Many of us in the arts are carrying significant amounts of sadness, loss and anger regarding events of recent years. I’m not sure we’ve grieved properly, really taken time to collectively surface what we feel, to acknowledge that our situation has changed, to stare into the difficult but unavoidable reality that we can’t go back.
As anyone who has gone through a bereavement knows, to look at this hard, cold reality requires courage. But it is the only way to move on and to find a life (albeit a different one) on the other side. The alternative is stasis or decline.
If we can summon the courage to face this process, then we can start looking to the future and reconfiguring who we are as a sector and the role we want to play in society. There should be no sector better equipped to think in the innovative and novel ways required to do this.
As anyone who has gone through a bereavement knows, to look at this hard, cold reality requires courage.

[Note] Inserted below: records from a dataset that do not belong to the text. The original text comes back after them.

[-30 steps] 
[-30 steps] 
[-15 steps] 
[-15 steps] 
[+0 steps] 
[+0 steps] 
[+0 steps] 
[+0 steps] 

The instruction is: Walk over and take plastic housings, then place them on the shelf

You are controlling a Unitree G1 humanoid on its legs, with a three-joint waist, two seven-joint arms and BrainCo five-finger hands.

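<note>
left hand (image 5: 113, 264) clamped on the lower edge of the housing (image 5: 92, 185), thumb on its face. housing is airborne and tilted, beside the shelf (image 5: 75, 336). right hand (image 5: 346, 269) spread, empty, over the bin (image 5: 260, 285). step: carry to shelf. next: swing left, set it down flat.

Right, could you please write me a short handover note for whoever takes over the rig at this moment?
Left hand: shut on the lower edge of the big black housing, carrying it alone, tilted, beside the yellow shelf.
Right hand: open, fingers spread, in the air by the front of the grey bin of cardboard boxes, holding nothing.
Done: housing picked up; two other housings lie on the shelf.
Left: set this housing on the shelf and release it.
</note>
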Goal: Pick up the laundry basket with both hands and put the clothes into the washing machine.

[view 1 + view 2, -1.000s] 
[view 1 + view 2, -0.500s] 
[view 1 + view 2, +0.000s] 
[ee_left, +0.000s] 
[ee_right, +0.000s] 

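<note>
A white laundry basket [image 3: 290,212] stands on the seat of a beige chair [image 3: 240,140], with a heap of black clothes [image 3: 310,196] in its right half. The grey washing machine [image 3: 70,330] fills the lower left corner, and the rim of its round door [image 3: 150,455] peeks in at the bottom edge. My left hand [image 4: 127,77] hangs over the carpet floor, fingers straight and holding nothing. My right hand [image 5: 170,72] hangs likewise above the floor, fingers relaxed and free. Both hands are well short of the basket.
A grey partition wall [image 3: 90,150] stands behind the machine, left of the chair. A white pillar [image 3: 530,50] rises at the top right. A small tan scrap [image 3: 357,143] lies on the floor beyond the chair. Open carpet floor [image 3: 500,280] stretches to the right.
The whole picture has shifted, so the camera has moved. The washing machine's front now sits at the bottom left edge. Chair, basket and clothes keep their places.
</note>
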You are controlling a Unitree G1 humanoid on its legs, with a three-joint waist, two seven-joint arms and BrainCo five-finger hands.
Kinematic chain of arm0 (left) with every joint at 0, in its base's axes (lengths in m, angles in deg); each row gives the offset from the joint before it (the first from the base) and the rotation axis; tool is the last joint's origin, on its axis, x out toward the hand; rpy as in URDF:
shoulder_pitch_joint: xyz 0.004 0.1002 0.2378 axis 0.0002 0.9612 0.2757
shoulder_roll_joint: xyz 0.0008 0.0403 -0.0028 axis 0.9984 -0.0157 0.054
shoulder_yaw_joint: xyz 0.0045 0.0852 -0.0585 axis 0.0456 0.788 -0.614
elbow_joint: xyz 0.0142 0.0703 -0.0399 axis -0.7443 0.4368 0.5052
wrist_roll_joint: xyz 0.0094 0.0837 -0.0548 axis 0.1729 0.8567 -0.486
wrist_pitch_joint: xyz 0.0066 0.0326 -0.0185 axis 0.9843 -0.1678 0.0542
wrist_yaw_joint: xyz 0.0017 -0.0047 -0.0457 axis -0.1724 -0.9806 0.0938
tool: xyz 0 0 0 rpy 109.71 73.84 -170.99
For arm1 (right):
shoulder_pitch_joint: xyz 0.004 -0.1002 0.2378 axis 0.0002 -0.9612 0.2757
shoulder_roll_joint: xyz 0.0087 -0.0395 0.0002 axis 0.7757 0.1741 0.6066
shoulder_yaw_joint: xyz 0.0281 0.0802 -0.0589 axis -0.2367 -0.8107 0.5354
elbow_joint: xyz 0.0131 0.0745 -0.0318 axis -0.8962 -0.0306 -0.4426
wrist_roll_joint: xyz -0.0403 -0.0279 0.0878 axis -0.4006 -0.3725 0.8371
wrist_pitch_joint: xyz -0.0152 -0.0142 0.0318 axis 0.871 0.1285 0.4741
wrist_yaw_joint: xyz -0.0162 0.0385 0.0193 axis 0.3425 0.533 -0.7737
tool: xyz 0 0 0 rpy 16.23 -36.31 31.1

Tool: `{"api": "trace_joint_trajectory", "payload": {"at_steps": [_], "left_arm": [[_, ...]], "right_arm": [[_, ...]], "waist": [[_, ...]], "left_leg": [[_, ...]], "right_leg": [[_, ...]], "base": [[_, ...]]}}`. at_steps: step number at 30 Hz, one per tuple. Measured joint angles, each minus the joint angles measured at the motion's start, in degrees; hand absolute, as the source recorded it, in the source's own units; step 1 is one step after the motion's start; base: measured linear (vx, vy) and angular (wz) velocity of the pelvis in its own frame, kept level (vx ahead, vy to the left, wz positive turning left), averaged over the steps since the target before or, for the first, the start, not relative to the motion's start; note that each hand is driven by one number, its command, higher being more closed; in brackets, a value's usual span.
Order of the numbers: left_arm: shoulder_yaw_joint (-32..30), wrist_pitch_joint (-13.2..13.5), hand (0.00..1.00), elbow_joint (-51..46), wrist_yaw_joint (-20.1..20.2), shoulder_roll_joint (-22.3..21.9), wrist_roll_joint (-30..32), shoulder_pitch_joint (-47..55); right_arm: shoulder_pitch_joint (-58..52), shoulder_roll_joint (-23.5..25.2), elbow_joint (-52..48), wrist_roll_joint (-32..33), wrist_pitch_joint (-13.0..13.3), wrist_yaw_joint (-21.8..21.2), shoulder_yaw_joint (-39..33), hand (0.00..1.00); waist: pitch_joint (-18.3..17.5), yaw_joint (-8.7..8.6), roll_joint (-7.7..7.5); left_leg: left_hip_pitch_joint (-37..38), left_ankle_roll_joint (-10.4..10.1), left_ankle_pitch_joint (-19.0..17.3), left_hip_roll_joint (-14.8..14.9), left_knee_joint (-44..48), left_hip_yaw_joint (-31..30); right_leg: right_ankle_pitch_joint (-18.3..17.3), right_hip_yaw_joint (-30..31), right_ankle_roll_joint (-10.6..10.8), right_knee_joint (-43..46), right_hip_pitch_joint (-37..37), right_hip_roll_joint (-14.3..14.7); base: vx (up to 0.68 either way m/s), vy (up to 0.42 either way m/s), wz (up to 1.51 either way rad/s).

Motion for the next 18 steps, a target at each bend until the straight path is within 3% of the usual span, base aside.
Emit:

We may need to reassess our priorities, escape the tyranny of our Outlook calendars to make space so we can do big picture thinking, (re)connect with colleagues and peers, remind ourselves of why the hell we are in this sector in the first place, search for joy, spark ideas. Most importantly of all, listen to people in our communities about what they want and need from the arts.
What would give them hope? How do they want to feel about life? What is the future they dream of for themselves and for those they love? Considering how we can play a role in making this a reality would prompt us to think about new models and force us to be creative. This can only be a good thing.
I’m not so naive as to suggest that this will be easy. But if we can only find the courage to look up and outwards beyond our immediate challenges, we will find the inspiration to picture a better future. We can be proactive about visualising and stepping into the position we want to have in that. Or we can miss that chance because we’re still stuck where we were, trying to make work the models that no longer fit.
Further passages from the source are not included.